- What this task involves:
Filter the lines below, keeping each one that holds "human".
-------------------------
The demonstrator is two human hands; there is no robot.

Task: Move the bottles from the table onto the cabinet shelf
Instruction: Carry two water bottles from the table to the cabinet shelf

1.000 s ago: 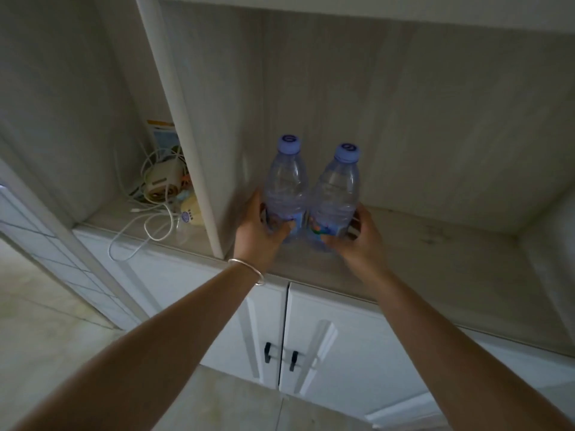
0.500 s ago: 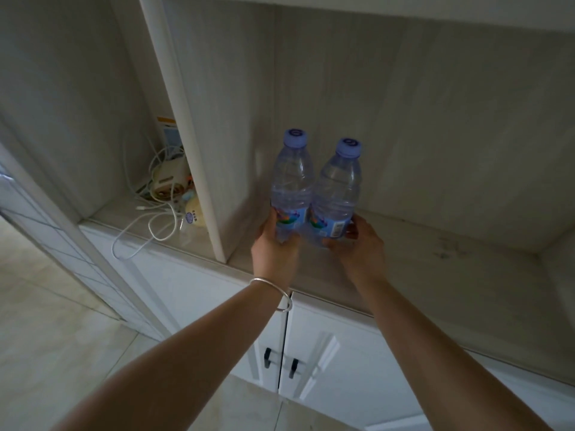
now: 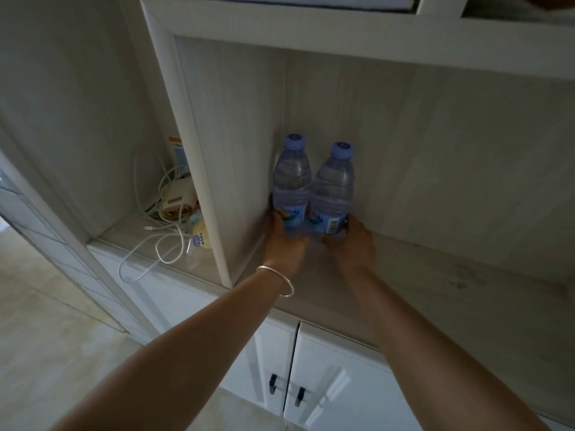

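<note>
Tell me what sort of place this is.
Most likely a room in a home, at a built-in storage cabinet. A pale wood-grain shelf holds two water bottles, white cupboard doors with dark handles sit below, and a tangle of white charger cables fills the neighbouring compartment.

Two bottles [image 3: 312,189] are clear, shiny plastic with smooth caps. The shelf [image 3: 435,275] looks like pale matt wood. The bracelet [image 3: 280,279] is shiny metal.

Shelf [image 3: 451,269] right of bottles [image 3: 312,188] seems open; divider [image 3: 199,169] blocks left.
</note>
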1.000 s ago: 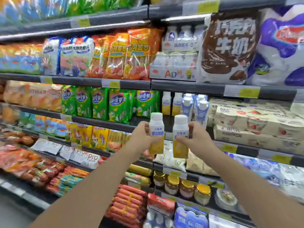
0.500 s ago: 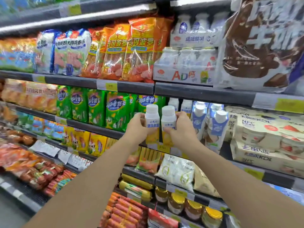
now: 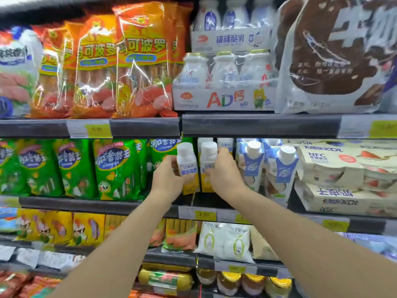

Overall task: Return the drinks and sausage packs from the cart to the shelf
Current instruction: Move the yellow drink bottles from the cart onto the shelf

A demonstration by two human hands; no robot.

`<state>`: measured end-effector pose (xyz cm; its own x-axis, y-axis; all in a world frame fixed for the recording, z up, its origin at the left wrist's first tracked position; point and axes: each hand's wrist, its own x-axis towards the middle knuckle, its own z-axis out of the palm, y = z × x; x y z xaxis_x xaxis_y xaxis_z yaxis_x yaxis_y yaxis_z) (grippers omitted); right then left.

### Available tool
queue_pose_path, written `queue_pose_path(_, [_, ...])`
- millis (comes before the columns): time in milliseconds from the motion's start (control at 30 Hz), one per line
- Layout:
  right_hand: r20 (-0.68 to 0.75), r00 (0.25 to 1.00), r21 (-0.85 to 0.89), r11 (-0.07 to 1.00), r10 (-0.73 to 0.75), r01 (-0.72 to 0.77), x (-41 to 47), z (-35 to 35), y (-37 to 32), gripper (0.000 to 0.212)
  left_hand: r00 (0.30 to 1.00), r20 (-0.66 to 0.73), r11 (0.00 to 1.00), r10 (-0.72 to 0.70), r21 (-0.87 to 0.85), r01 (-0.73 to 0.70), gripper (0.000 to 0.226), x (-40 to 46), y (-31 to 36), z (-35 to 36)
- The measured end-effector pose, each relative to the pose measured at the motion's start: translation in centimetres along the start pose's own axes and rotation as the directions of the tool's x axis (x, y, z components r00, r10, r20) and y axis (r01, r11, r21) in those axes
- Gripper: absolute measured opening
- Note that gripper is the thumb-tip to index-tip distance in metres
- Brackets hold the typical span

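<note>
Left hand wrapped round white-capped yellow drink bottle; right hand closed on its twin. Head view: one second back you held both bottles out in front of shelf; now both are in under upper shelf edge, low over middle shelf, between green sausage packs and blue-white bottles. Likely set-down next; neither released. Readable: "AD" on multipack, "NFC" on carton, price tag "6.00" roughly.

Dark shelving tiers w/ yellow price tags, packed goods throughout.
</note>
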<state>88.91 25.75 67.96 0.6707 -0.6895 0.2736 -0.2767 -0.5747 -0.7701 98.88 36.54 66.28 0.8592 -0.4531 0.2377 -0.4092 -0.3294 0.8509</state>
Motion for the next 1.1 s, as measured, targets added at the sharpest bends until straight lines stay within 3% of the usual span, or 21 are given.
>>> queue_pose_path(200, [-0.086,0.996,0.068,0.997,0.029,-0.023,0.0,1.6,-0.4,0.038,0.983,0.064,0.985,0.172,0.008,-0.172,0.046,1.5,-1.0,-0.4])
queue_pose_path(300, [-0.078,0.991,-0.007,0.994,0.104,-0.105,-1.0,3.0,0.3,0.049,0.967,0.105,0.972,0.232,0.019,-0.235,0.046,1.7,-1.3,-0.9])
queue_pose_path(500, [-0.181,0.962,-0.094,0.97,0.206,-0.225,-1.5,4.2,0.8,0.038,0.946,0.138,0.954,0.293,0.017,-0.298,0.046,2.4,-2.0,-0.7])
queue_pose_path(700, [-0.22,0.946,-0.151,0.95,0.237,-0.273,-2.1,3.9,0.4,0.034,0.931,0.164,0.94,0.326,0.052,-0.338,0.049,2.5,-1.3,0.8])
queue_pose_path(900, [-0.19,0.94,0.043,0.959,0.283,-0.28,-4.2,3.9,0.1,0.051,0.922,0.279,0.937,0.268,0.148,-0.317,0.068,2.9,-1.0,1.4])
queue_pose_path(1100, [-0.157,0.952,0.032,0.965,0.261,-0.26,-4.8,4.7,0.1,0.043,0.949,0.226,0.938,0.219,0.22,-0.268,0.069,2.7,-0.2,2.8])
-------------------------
- Response box:
The demonstrator is two human hands; there is no robot.
A demonstration by two human hands; no robot.

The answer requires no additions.